If we purely look at these numbers the scenario doesn’t look promising. Also, in the next years part of the debt will be due:
Part of that debt will convert in equity. The last refinancing was in February 2018 when Tesla got a loan giving as collateral the leasing from its buyers. As reported by techcrunch.com:
Tesla is using its car leases as collateral for a big $546 million loan as it turns to debt markets to raise additional cash to combat the blistering burn rate of its auto and energy business, according to multiple reports.
The myth of Tesla zero $ advertising budget
Musk is famous for his unconventional stunts. For instance, the stunts of the flamethrowers or the Tesla roadsters sent on space managed to reach hundreds of millions of people worldwide without a dollar spent on ads.
However, this also fueled the myth that Tesla doesn’t spend a dollar on advertising campaigns.
Is it true that Tesla didn’t spend a dime on advertising?

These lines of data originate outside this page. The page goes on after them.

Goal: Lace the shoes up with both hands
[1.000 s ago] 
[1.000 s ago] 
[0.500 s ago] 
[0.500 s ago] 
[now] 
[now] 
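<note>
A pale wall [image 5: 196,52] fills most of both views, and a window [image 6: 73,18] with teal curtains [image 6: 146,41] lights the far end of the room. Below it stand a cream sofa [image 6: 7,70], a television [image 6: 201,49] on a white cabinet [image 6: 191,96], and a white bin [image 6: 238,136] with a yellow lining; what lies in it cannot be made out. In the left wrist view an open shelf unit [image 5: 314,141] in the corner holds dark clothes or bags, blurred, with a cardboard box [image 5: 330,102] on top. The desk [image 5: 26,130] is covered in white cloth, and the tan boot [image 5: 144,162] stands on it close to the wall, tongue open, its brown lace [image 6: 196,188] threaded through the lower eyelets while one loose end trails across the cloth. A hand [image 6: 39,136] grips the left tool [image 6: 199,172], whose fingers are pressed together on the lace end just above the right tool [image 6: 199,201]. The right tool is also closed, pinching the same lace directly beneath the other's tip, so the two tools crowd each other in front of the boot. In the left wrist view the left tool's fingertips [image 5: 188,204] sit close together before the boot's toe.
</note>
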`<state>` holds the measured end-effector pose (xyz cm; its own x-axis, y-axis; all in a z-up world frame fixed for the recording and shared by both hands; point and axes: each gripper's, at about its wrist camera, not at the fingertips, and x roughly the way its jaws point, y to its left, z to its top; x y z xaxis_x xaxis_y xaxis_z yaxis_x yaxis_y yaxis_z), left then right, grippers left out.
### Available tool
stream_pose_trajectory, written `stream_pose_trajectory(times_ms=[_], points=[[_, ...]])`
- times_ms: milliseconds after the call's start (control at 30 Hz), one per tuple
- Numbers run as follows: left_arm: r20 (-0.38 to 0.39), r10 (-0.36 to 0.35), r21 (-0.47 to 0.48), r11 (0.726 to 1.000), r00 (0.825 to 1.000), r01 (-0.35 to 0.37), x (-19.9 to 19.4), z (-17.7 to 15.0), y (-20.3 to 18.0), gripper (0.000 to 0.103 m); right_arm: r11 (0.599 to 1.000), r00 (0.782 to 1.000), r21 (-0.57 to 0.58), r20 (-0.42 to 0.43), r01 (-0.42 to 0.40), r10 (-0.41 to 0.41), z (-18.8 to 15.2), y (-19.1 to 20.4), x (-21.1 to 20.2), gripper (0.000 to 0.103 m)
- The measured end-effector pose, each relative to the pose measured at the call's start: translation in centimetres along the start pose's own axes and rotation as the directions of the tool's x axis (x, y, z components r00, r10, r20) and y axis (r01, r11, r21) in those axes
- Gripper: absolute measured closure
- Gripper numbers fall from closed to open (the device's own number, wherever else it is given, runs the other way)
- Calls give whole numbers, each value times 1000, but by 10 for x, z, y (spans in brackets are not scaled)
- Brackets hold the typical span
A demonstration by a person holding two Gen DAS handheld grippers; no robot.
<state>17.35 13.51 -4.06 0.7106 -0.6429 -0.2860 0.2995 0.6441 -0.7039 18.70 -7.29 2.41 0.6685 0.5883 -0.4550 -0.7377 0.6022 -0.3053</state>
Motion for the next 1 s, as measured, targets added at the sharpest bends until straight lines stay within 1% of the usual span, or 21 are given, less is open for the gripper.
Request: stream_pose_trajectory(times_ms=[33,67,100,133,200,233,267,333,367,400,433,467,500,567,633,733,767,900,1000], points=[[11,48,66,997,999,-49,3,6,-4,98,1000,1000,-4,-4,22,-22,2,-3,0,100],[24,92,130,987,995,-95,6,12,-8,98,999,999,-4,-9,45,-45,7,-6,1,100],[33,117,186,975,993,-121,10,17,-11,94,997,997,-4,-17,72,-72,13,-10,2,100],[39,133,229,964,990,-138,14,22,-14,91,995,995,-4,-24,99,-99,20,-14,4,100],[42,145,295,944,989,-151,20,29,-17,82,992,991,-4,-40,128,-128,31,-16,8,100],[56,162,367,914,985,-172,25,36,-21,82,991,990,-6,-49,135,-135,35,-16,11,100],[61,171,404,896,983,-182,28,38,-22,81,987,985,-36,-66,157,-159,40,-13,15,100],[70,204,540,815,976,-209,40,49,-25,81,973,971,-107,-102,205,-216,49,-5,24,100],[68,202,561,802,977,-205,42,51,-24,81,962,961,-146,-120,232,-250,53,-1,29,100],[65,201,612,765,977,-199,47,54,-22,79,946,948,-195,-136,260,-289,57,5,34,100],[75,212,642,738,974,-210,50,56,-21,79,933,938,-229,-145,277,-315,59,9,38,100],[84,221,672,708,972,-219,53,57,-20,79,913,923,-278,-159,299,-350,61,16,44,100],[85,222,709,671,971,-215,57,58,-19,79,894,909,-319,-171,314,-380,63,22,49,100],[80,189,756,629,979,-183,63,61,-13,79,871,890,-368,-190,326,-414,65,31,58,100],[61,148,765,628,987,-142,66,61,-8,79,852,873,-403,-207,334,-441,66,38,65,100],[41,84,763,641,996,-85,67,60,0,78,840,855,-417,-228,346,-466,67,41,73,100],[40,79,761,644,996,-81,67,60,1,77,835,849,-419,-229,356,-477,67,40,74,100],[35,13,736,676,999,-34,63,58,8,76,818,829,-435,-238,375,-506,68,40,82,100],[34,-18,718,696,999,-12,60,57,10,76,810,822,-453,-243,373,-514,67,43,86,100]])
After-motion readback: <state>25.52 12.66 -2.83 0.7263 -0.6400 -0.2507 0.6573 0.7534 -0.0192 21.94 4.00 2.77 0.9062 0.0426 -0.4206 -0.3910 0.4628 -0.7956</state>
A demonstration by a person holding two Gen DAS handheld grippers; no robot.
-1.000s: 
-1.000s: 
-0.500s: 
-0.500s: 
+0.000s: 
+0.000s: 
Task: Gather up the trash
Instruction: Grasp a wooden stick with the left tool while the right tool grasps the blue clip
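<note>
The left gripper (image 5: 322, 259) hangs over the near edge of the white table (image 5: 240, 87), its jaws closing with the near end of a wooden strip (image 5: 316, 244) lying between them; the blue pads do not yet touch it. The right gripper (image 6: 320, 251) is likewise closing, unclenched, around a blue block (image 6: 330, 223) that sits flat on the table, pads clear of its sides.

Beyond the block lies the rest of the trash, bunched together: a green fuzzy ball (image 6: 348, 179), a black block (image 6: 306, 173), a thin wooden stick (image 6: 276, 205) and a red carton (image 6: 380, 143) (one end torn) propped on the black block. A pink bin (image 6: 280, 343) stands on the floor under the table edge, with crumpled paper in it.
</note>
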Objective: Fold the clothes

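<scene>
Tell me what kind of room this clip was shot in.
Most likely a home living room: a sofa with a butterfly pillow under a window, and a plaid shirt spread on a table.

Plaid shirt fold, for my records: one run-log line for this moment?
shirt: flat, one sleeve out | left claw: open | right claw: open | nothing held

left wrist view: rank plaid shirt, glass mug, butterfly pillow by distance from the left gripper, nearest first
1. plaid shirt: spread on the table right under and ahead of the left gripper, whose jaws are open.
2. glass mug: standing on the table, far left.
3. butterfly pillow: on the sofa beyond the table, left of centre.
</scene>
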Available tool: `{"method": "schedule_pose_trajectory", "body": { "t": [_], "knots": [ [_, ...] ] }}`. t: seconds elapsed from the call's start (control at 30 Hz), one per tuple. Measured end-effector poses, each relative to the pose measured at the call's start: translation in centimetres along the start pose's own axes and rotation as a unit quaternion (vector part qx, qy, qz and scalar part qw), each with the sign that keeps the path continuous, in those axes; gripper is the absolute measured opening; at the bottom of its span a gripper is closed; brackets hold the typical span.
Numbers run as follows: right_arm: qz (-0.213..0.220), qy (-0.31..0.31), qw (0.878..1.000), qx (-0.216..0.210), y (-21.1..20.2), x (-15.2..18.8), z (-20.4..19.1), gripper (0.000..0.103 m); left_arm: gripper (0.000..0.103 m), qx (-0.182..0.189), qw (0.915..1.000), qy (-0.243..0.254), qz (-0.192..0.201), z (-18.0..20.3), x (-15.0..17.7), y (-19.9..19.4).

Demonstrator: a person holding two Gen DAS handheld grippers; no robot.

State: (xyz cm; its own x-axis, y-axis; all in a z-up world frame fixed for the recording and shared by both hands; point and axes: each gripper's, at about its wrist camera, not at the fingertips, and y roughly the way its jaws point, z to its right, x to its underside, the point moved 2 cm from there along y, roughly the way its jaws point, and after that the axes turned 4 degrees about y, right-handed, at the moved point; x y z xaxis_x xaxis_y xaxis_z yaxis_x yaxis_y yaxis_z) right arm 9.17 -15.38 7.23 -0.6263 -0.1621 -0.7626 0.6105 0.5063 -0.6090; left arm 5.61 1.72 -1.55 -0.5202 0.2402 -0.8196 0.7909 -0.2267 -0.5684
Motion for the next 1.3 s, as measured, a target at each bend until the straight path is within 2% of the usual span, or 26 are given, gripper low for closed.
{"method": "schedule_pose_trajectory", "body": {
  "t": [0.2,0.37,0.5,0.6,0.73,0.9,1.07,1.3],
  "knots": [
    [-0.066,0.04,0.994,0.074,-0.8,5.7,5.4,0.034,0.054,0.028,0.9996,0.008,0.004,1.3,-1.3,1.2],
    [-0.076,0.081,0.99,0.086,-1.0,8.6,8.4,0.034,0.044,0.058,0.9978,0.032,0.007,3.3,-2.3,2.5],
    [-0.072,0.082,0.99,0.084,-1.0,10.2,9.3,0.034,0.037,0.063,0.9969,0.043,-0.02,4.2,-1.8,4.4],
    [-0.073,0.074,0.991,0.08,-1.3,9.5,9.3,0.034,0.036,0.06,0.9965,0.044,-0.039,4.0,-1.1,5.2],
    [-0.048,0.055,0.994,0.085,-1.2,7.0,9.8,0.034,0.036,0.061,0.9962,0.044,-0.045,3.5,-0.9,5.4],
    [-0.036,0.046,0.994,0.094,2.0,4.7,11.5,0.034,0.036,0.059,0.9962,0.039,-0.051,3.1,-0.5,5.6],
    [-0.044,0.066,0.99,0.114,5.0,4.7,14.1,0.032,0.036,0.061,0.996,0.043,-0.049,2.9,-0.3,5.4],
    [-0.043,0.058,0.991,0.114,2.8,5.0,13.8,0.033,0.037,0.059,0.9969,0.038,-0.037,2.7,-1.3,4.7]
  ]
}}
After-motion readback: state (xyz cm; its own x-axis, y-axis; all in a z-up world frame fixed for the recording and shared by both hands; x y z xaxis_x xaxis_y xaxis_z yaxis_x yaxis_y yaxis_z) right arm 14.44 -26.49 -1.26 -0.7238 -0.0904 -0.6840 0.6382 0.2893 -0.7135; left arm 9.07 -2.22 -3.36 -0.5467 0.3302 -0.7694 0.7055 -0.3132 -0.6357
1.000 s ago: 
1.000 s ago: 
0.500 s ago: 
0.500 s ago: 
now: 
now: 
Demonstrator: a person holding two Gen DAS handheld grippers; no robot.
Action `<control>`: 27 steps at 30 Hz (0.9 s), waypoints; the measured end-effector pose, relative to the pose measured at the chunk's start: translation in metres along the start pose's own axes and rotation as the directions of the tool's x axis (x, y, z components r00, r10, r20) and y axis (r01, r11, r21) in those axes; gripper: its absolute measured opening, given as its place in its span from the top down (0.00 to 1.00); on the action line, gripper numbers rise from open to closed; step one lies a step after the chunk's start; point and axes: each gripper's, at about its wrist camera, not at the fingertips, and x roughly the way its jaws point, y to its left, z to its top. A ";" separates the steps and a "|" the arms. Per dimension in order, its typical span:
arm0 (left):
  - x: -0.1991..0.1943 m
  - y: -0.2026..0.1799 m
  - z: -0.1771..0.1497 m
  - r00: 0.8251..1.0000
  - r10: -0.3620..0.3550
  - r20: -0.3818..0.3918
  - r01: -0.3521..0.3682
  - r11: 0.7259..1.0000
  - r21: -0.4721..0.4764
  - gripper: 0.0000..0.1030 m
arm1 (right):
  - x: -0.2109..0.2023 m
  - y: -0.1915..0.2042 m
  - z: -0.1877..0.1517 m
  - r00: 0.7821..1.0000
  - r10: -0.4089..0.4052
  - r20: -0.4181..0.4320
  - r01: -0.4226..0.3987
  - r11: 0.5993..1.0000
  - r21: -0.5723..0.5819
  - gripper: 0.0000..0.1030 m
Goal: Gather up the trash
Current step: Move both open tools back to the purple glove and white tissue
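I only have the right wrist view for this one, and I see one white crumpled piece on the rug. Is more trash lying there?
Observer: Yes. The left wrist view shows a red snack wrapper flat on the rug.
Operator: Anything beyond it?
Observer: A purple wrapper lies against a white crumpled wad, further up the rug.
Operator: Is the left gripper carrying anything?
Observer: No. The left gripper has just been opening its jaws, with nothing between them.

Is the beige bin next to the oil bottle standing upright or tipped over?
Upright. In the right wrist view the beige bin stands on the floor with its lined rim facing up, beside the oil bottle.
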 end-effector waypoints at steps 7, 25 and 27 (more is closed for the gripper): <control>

Marketing, promotional and advertising costs are expensed as incurred and are included as an element of selling, general and administrative expense in our Consolidated Statements of Operations. We incurred marketing, promotional and advertising costs of $48.0 million, $58.3 million and $48.9 million for the year ended December 31, 2016, 2015 and 2014, respectively.
Thus, even though the former PayPal Mafia member Elon Musk is the master of unconventional PR, Tesla still needs advertising to push its sales. In fact, viral marketing might work for low-priced products. But I’m not sure about its effectiveness when it comes to complex transactions like purchasing an electric car.
Summary and Conclusions
If we look at the numbers, Tesla seems to be on the edge of bankruptcy. Yet its market capitalization has kept growing since its IPO back in On June 29, 2010; Tesla Motors Incorporated launched its IPO on the Nasdaq exchange. It offered 13.3 million shares at a price of $17 per share. At the time of this writing, Tesla is listed for 335.49 (almost twenty times higher). That means if you invested a single dollar on Tesla back in 2010 you would have now nearly $20 in your pocket. Does it mean Tesla market capitalization will keep growing? As Elon Musk admitted in Tesla’s letter It will all depend on the company’s ability to reach profitability in the next future!